When the game starts your player board is empty so there is plenty of space and much flexibility in placing tokens. In the late game it gets harder and harder to place tokens, since the configurations are very strict. If you are unable to place a token, you put it in a mistaken memory area. Sometimes you may decide to discard a token to make way for a new token. In this case the discarded token goes to the mistaken memory area too. When the game ends, the player with the most tokens in his mistake memory area loses points, at 1pt per token.
The game is mostly about forming valid groups on your player boards to score points. Hopefully you also get to place buildings on the true map, because that means you will score more points. A mission is announced when the game starts. You also score points if you fulfil the mission by game end. Missions are along the lines of having two groups of shops on your player board.
When I started playing Remembering Our Trip it felt weird. The idea is quite unusual. Explaining the game takes some effort. You really need to sit down and play it to get a grasp of what’s going on. Play a few rounds, and you’ll realise it’s actually quite simple. When explaining it it sounds like a medium-complexity game. Once you play it, you’ll find that it is a light game.
There is a race element to it, because you are competing to be first to claim spots on the true map. You try to form valid groups as quickly as possible. Sometimes you compete for the same type of token. Sometimes you take tokens your opponents need even when you don’t really need those tokens yourself, for the stake of preventing them from forming valid groups. It’s not always constructive, but sometimes it’s necessary.
The game becomes more and more challenging towards the end, because the boards get full and you have less wriggling space.
On every player board there are four photo spots. These are at the same coordinates for everyone. They represent photos you have taken together during your trip, and you can see what type of buildings are in the background. This means there really is no excuse for remembering these locations wrong. You need to try to match the building types specified by these photo spots. Depending on how well your tokens match them, you gain or lose points at game end. This mechanism adds to the story and also helps encourage some consistency between player boards. It adds a little realism. Afterall, we were on the same trip and should not be remembering completely different things.

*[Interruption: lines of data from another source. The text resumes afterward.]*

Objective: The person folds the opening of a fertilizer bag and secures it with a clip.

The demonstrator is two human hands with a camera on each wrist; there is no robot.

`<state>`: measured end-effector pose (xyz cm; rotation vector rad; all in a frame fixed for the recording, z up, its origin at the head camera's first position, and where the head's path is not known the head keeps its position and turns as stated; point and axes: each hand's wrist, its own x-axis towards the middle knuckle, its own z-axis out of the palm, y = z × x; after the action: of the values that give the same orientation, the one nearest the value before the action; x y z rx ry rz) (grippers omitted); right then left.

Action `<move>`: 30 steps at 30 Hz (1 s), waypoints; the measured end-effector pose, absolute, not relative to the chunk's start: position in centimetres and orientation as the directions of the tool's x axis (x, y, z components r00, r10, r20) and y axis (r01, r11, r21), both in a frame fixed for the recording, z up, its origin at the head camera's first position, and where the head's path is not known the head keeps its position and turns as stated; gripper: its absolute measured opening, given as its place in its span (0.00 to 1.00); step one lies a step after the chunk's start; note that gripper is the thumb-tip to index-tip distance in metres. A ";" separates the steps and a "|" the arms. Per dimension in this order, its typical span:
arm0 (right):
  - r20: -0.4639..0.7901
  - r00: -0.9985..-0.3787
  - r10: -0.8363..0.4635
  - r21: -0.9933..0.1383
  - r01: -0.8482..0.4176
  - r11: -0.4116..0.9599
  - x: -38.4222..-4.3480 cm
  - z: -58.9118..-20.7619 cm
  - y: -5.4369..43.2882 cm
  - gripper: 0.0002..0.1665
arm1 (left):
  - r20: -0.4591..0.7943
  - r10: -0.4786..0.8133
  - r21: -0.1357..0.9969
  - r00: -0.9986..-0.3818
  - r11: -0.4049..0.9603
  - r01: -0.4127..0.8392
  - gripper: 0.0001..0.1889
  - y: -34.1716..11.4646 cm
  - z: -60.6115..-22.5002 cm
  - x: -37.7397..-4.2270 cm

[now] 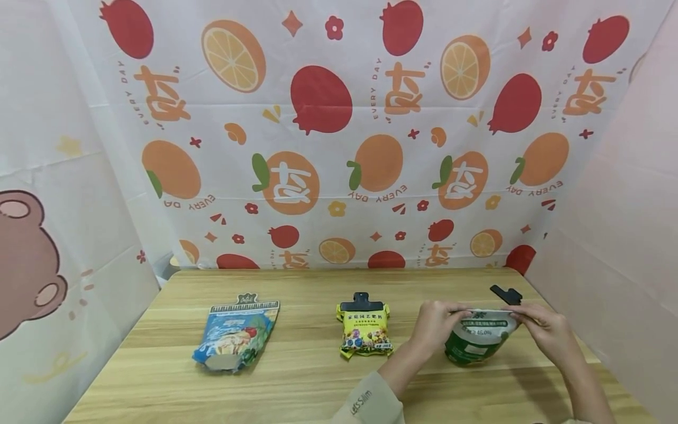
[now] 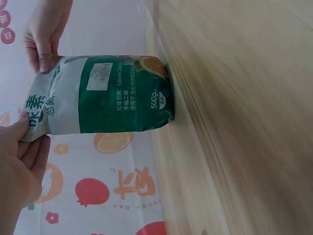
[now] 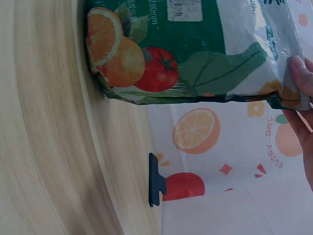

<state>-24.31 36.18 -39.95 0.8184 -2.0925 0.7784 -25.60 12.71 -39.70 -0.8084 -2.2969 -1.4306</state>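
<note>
A green and white fertilizer bag (image 1: 474,341) stands upright on the wooden table at the right, its lower end on the tabletop. My left hand (image 1: 436,324) pinches one top corner between thumb and fingers. At the opposite top corner, my right hand (image 1: 548,333) pinches the bag the same way. Between the two hands the top edge is stretched flat. In the right wrist view, oranges and a tomato are printed near the bag's base. Behind the bag lies a loose black bag clip (image 1: 507,294), also visible as a dark clip (image 3: 155,180) in the right wrist view.
A blue food bag (image 1: 233,338) with a wide clip (image 1: 245,304) across its top lies at the left. Mid-table lies a yellow fertilizer bag (image 1: 365,333) under a black clip (image 1: 361,303). Printed curtains (image 1: 328,171) stand behind and beside the table (image 1: 296,377).
</note>
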 end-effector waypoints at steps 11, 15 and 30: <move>0.693 -0.695 -0.192 -0.447 -0.624 0.641 -23.7 -39.8 36.5 0.17 | 0.550 0.312 0.730 -0.775 0.271 0.627 0.09 12.3 -39.9 -25.8; 0.612 -0.775 -0.157 -0.570 -0.570 0.591 -23.3 -40.0 37.2 0.12 | 0.547 0.322 0.745 -0.773 0.234 0.624 0.10 12.0 -40.0 -25.9; 0.655 -0.753 -0.063 -0.620 -0.584 0.524 -23.7 -40.3 37.0 0.09 | 0.546 0.272 0.766 -0.792 0.220 0.604 0.08 12.0 -40.0 -25.9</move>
<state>-23.71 37.02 -40.34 0.5243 -2.1934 1.1905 -25.94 12.02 -40.03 -0.8211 -2.2039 -1.5958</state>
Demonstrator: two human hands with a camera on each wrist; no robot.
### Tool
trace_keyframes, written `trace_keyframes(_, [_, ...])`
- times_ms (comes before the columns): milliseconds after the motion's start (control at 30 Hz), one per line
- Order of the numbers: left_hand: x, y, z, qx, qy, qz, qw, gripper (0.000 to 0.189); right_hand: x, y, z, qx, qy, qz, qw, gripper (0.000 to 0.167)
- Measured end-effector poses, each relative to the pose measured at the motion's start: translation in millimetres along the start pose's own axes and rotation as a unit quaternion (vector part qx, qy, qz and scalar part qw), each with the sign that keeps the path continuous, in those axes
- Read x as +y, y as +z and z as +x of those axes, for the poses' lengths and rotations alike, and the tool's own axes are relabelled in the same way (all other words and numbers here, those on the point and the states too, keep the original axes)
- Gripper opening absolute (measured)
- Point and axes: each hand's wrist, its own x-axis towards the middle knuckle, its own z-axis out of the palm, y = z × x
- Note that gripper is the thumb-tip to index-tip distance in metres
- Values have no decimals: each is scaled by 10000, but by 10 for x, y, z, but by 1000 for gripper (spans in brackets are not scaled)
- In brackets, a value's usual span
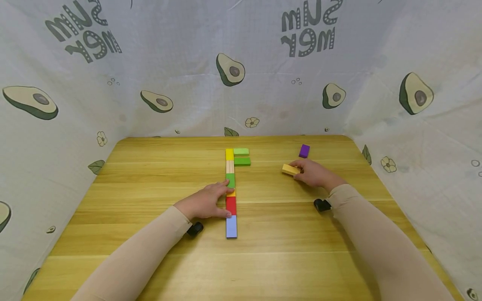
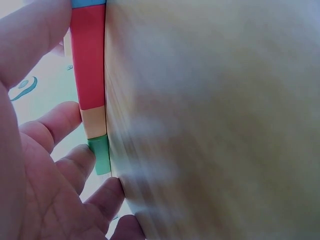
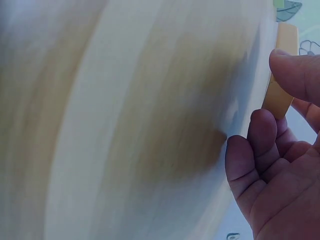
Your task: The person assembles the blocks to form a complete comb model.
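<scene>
A straight column of flat blocks lies on the table. From far to near it runs yellow (image 1: 229, 154), pale wood (image 1: 230, 167), green (image 1: 230, 178), orange (image 1: 232, 194), red (image 1: 231, 205) and light blue (image 1: 231, 228). To the right of its far end lie a light green block (image 1: 241, 151) and a darker green block (image 1: 242, 161). My left hand (image 1: 205, 201) rests along the column's left side, thumb by the red and light blue blocks, fingers near the green and orange. My right hand (image 1: 314, 172) pinches a yellow-orange block (image 1: 290, 169) between thumb and fingers, apart from the column.
A purple block (image 1: 304, 151) lies beyond my right hand, near the far edge of the wooden table (image 1: 286, 259). A white cloth (image 1: 180, 58) printed with avocados hangs behind the table and at both sides. Each wrist wears a small black camera.
</scene>
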Motion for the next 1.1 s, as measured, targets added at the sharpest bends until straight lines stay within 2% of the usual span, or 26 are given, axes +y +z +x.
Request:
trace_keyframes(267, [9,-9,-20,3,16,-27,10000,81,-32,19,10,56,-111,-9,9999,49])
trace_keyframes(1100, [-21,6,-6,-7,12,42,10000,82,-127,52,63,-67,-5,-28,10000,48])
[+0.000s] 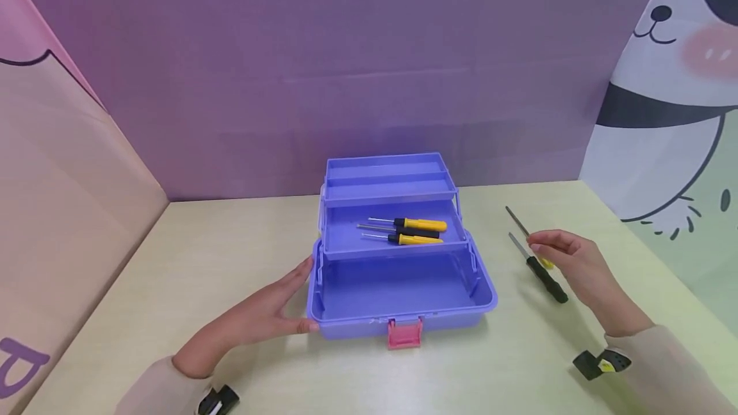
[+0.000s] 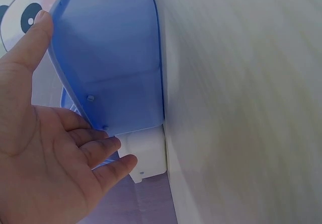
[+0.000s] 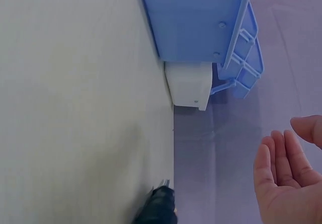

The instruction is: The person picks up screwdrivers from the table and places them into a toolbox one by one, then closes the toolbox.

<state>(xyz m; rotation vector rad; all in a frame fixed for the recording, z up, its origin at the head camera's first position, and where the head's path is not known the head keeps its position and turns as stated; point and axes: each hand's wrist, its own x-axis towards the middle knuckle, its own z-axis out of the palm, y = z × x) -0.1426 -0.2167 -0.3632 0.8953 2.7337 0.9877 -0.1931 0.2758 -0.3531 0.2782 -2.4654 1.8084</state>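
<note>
A purple toolbox (image 1: 403, 323) with a pink latch (image 1: 405, 334) stands unfolded on the table. My left hand (image 1: 268, 309) rests against its left side, thumb at the front corner and fingers extended along the wall (image 2: 110, 48). In the middle tray (image 1: 346, 242) lie two yellow-handled screwdrivers (image 1: 425, 225) and a black-handled one (image 1: 416, 232). My right hand (image 1: 567, 261) hovers over a yellow-handled screwdriver (image 1: 546, 263), partly covering it; the right wrist view shows nothing between thumb and fingers. A black-handled screwdriver (image 1: 548, 279) lies beside it on the table.
The upper tray (image 1: 386, 187) is raised at the back of the toolbox. Behind the table (image 1: 242, 235) hangs a purple backdrop (image 1: 369, 69). A cartoon-printed panel (image 1: 663, 146) borders the right side and a pale panel (image 1: 52, 210) the left.
</note>
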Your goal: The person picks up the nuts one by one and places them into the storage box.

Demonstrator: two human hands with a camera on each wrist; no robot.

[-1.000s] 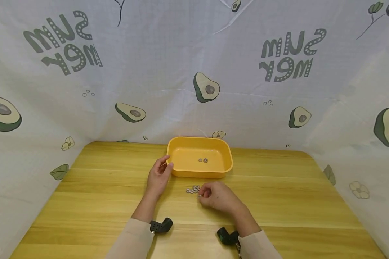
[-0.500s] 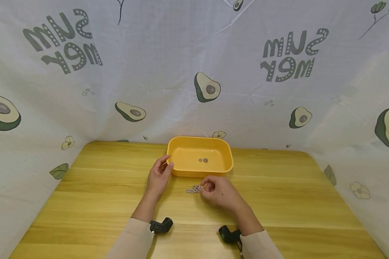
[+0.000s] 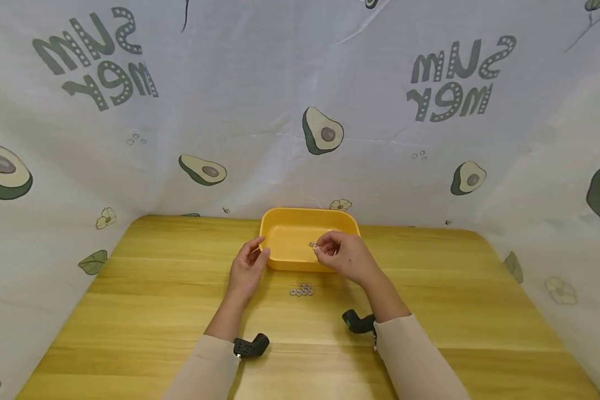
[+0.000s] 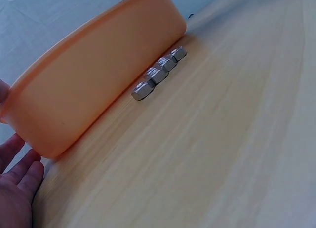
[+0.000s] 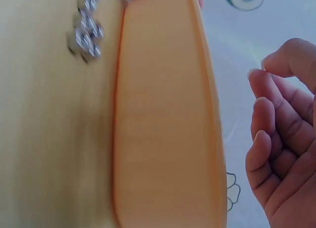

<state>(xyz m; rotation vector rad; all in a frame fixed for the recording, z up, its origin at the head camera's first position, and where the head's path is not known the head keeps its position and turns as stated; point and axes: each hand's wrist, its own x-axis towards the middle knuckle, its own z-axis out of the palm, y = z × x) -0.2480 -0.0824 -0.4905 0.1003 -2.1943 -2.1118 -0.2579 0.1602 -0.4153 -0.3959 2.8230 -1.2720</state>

I played with younger daughter Chen Rui and this was our true map when the game ended. We had two landmarks (violet), two hotels (blue), one garden (green) and one group each of shops (orange) and restaurants (red).
This was my player board. You can compare this with the photo above to see the differences.
This was Chen Rui’s player board, and you can do the same comparison.
I enjoy trying games from Japan, because they often have innovative ideas. Remember Our Trip is this kind of game. It’s creative and fresh. I can’t say for sure yet that it’s highly replayable, but I feel happy having tried it because it feels like enjoying a scenery you have never imagined before.